Mahkememiz …. tarihi itibarıyle faaliyete başlamış ve Hakimler ve Savcılar Genel Kurulu’nun 07/07/2021 tarihli ve 608 sayılı kararı gereğince yargı çevresi Diyarbakır İlinin mülki sınırları olarak belirlenmiştir. Anılan karar gereğince Çınar İlçesi’de mahkememizin yargı çevresi içinde bulunmaktadır. Davacı taraf davasını ticari dava olarak nitelendirerek Diyarbakır Asliye Ticaret Mahkemesinde dava açmış, yargılama aşamasında ise davanın ticari dava olmadığı tespit edilmiştir. Bu durumda, mahkememizce, usul ekonomisi ve davacı vekilinin talebi de gözetilerek, mahkememizin yargı çevresi içinde bulunan Çınar Asliye Hukuk Mahkemelerine görevsizlik kararı verilmesi gerekmiş ve aşağıdaki şekilde hüküm kurulmuştur.

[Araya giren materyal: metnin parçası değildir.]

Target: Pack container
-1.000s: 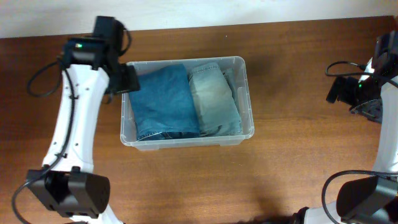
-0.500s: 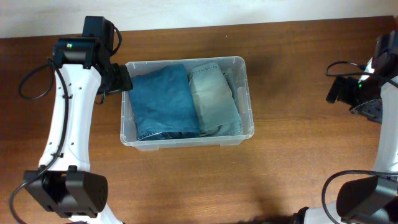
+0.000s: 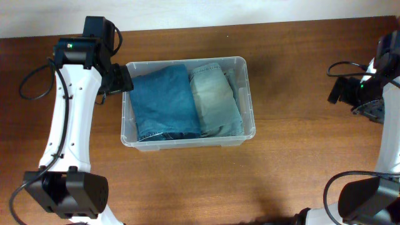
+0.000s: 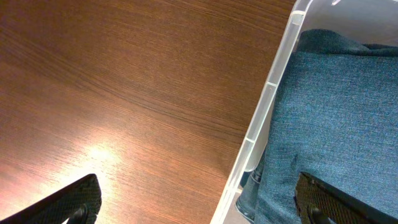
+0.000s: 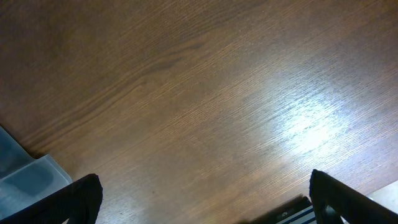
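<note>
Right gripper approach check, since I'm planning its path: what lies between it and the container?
Only bare wooden table lies between the right gripper and the container, nothing else; the overhead view shows it.

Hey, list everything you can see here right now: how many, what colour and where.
container: one, clear plastic, middle of the table
dark denim: one folded piece, deep blue, container's left part
light denim: one folded piece, pale blue, container's right part
table: one, brown wood
left arm: one, white and black, left side
right arm: one, white and black, right edge
left pincer: black, open, empty, above the container's left wall
right pincer: black, open, empty, over bare table
</note>
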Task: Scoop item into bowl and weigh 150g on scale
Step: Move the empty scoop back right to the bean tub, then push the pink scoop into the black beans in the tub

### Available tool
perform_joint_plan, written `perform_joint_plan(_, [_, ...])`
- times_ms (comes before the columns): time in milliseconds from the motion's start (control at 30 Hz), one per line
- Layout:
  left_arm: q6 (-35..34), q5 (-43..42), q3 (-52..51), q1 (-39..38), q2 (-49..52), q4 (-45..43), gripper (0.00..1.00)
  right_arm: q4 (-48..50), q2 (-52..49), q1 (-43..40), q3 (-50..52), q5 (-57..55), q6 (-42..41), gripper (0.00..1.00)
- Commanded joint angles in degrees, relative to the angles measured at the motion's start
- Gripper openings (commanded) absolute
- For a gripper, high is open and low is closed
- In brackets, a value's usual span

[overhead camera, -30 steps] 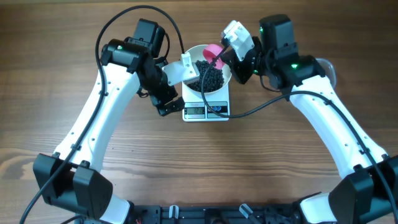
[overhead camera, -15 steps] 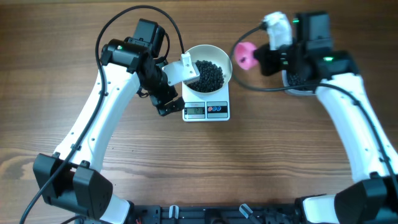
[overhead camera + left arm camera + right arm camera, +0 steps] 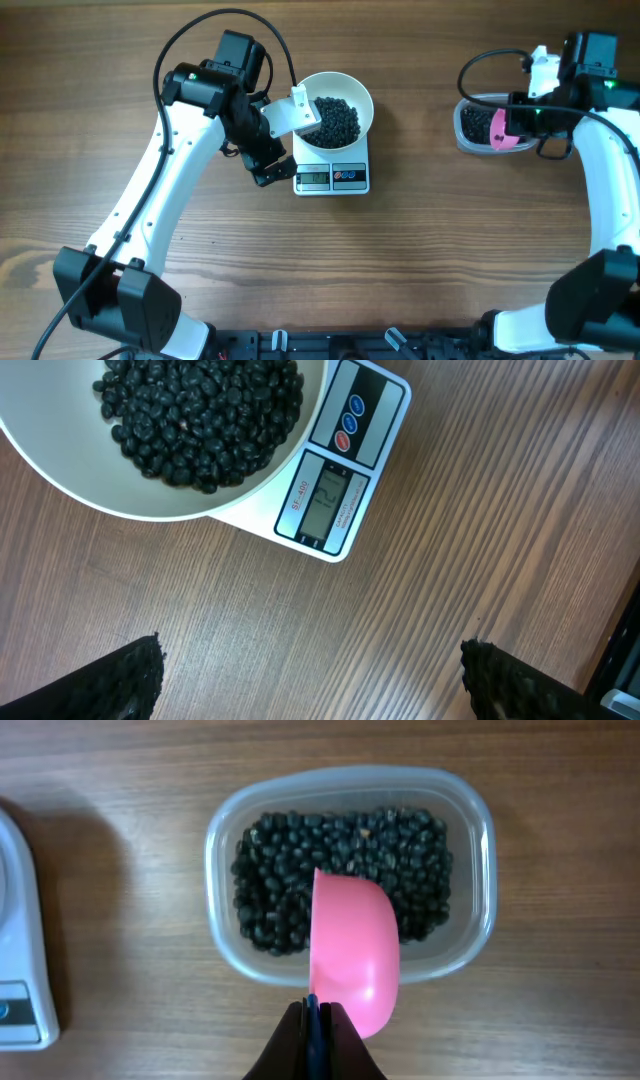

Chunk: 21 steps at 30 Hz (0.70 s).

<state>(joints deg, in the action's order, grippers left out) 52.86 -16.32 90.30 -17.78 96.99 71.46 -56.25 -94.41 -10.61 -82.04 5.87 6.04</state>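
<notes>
A good heap of black beans (image 3: 200,410) is already seen in the bowl (image 3: 364,97), which is set on the scale (image 3: 332,178). Both lie just ahead of the left pincer (image 3: 315,685), the display being slightly to the right of its line. The left pincer's jaws are spread wide apart and nothing is held between them; only bare desk (image 3: 400,270) is seen there. The bowl is not touched by them.

The digits on the display are too faint to be read with confidence, so it cannot be told how near the target weight has been brought.

The right pincer (image 3: 312,1020) is closed tight on the handle of the pink scoop (image 3: 352,955). The scoop is held out in front of its tips, over the near rim of the clear tub (image 3: 215,850), where a further supply of beans is kept. The hollow of the scoop is turned away from the wrist camera, so a load cannot be confirmed. The scale is well apart from this pincer, off to its left.

The work is judged to be partly done: beans have been delivered, another scoop appears to be in preparation, and the final trimming to the exact weight is left.
</notes>
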Motion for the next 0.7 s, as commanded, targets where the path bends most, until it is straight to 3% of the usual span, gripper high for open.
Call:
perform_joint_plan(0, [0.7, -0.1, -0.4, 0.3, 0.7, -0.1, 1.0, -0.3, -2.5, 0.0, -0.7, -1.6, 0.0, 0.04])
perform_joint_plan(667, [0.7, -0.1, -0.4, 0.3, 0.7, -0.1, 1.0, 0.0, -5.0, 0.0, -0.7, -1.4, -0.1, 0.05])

HÜKÜM-Gerekçesi yukarıda açıklandığı üzere:
1-Mahkememizin görevsizliği nedeni ile HMK’nın 114. ve 115. mad. gereğince dava şartı yokluğundan davanın usulden REDDİNE,
2-Tarafların görevsizlik kararının kanun yoluna başvurulmadan kesinleşmesi halinde kararın kesinleştiği tarihten; kanun yoluna başvurulması halinde ise bu başvurunun reddi kararının tebliğ tarihinden itibaren iki hafta içinde mahkememize müracaatı halinde dava dosyasının görevli ÇINAR NÖBETÇİ ASLİYE HUKUK MAHKEMESİNE gönderilmesine,
3-Yargılama giderlerinin HMK’nın 331/2 maddesi gereğince görevli mahkemece nazara alınmasına,
Dair, taraf vekillerinin yüzüne karşı, kararın tebliği tarihinden itibaren 2 hafta içinde Diyarbakır Bölge Adliye Mahkemesine istinaf yolu açık olmak üzere oy birliği ile verilen karar açıkça okunup usulen anlatıldı.
Başkan Üye Üye Katip
MUHALEFET ŞERHİ
Her ne kadar gerekçesi yukarıda açıklandığı üzere Mahkememiz görevli değil ise de kesin yetki kuralının bulunmadığı hallerde resen Mahkemece yetkili mahkemenin belirlenmesine ilişkin yasal bir düzenlemenin bulunmadığı, bu nedenle yalnızca görevsizlik kararı verilmekle yetinilmesi gerekirken yetkili mahkemeninde belirlenmesine ilişkin çoğunluğun görüşüne katılmamaktayım.